Hello there,
I need help with
making a Nifi flow in which I need to gather all columns of hive tables and
then insert it into a metadata table in hive. Attached below is a screen capture of the
flow:(flow-with-issue.png)The last step of
PutHiveQL I am getting a lot of messages queued up. I changed the number of
concurrent tasks to 5, however this is still a very slow process.

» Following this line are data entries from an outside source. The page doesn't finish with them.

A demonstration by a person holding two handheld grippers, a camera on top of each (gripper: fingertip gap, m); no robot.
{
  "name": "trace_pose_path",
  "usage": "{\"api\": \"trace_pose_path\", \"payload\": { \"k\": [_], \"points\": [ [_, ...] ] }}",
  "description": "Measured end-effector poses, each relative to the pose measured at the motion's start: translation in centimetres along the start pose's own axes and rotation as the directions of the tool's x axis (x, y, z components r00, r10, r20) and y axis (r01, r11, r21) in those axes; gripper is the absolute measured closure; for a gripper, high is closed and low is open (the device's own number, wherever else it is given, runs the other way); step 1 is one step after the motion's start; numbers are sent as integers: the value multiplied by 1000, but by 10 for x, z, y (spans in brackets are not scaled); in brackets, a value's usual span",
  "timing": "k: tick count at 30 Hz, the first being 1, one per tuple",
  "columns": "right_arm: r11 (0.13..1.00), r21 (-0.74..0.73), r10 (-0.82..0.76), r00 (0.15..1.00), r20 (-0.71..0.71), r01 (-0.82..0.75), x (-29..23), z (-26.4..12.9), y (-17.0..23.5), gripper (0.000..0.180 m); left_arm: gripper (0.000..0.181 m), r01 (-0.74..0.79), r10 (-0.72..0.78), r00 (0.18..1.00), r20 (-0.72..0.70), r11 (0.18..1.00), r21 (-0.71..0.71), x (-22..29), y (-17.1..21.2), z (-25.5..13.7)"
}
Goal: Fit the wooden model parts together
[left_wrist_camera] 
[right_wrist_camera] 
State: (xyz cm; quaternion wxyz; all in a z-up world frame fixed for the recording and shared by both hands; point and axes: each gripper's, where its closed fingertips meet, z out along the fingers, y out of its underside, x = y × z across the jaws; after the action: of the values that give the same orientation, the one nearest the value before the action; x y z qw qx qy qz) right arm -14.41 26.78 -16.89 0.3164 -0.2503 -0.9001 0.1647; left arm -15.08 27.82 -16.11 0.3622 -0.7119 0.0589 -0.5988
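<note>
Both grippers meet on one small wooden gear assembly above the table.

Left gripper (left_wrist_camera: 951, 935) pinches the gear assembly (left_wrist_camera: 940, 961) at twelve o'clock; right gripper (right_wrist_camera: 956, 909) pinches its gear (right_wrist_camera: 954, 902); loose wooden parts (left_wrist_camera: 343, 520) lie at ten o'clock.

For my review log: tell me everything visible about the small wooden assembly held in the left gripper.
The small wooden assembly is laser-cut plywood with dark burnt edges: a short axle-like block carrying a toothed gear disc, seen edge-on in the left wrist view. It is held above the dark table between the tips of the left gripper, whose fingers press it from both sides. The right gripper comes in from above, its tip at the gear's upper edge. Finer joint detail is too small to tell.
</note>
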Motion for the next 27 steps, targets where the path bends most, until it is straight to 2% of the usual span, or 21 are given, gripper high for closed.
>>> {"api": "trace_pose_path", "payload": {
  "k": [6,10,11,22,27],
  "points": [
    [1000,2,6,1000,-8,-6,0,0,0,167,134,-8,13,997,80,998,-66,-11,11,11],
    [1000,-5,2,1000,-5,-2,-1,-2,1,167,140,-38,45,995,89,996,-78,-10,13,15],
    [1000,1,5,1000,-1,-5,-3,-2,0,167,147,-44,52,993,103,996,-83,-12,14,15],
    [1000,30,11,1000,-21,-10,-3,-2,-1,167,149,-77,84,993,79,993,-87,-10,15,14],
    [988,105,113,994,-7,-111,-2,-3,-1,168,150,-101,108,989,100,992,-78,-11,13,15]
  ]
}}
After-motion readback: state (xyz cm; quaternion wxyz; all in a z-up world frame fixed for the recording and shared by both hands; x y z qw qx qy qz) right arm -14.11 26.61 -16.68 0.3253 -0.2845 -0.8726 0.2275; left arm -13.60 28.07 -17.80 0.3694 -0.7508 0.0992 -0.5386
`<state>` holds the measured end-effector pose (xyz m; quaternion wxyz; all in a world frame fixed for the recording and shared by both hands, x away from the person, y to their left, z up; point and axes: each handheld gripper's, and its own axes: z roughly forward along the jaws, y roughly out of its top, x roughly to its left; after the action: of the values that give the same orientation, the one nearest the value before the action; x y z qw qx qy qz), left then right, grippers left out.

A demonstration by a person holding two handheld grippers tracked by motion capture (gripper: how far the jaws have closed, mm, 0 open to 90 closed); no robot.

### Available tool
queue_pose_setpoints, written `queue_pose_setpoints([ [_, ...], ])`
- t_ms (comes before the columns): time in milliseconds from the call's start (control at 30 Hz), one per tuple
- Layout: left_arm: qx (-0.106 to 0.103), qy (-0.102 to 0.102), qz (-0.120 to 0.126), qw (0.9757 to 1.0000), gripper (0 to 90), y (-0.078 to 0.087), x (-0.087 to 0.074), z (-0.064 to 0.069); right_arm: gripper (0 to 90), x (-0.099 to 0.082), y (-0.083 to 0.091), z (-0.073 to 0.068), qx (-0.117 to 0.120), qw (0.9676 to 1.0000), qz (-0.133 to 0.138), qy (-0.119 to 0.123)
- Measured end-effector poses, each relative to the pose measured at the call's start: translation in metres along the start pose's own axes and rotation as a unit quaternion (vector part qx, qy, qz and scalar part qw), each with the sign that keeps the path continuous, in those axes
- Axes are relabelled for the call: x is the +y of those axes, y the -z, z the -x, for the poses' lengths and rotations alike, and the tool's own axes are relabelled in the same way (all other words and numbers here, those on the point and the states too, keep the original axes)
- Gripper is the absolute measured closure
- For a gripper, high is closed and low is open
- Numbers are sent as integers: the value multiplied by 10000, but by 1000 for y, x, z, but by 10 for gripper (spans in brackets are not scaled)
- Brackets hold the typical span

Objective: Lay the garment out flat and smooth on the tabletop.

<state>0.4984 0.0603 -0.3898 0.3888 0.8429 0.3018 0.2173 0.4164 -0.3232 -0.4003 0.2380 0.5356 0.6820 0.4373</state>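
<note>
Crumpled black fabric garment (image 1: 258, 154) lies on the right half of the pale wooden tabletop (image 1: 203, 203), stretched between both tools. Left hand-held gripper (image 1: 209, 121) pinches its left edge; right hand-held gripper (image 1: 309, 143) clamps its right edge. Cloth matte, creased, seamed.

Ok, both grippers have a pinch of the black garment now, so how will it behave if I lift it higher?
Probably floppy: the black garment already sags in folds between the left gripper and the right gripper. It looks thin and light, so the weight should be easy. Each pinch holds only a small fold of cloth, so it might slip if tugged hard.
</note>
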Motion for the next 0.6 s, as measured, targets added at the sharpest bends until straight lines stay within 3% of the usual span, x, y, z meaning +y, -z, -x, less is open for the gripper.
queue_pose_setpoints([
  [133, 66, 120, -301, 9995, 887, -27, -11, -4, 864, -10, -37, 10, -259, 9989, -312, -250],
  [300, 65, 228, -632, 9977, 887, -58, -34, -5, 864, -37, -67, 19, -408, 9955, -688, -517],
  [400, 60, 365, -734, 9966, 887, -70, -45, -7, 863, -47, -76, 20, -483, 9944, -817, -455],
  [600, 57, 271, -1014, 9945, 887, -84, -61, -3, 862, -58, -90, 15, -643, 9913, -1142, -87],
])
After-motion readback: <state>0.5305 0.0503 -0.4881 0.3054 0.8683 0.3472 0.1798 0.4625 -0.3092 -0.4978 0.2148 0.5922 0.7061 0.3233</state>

Here are the
steps:
- SelectHiveQL - runs Show
columns in table
- Convert Avro to Json
- split Json to each a file for
each column.
- Evaluate Json to get column
names
- ReplaceText is used to create
the insert statements, and create table for the metadata table and the
configuration is as below. (ReplaceText_configuration.png)
- I run merge content to
combine inserts as much as possible
- PutHiveQL then executes it
I have over 200
tables from SQL Server that are streaming into Hadoop, some have as much as 50
- 60 columns.
I did some research
on Hortonworks and elsewhere and found posts that it is not recommended to run
PutHiveQL for large data inserts.
I am taking this
approach as I don’t have dba_columns version in Hive and I need to know the
column names and primary key of the table I just ingested. So I am saving that
as a metadata that I query from SQL server.
Is there a better
way to solve for this? Maybe persist the data for Nifi flow to access in
memory?
Thank you.